(INFORMATION SHOWN)

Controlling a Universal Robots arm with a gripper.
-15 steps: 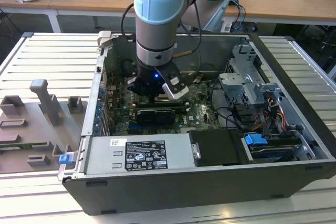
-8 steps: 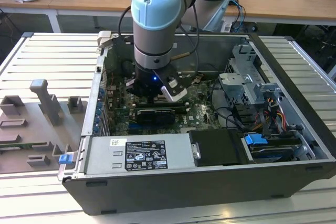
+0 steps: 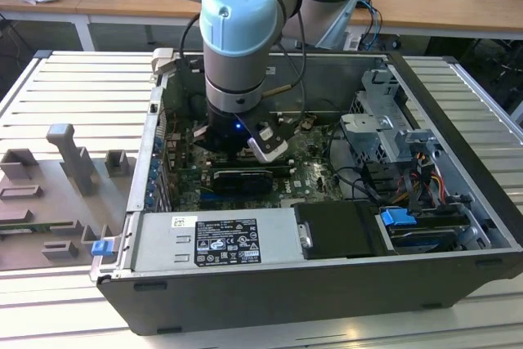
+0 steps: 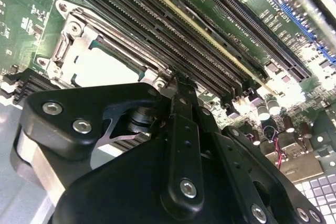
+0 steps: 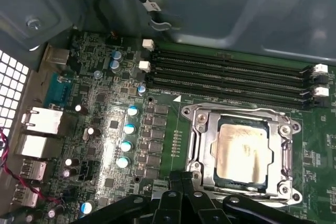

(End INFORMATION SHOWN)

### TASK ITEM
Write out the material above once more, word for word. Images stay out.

### SOLVED EXERCISE
Controlling a Universal Robots arm with a gripper.
-15 steps: 
-8 steps: 
+0 steps: 
+0 steps: 
+0 steps: 

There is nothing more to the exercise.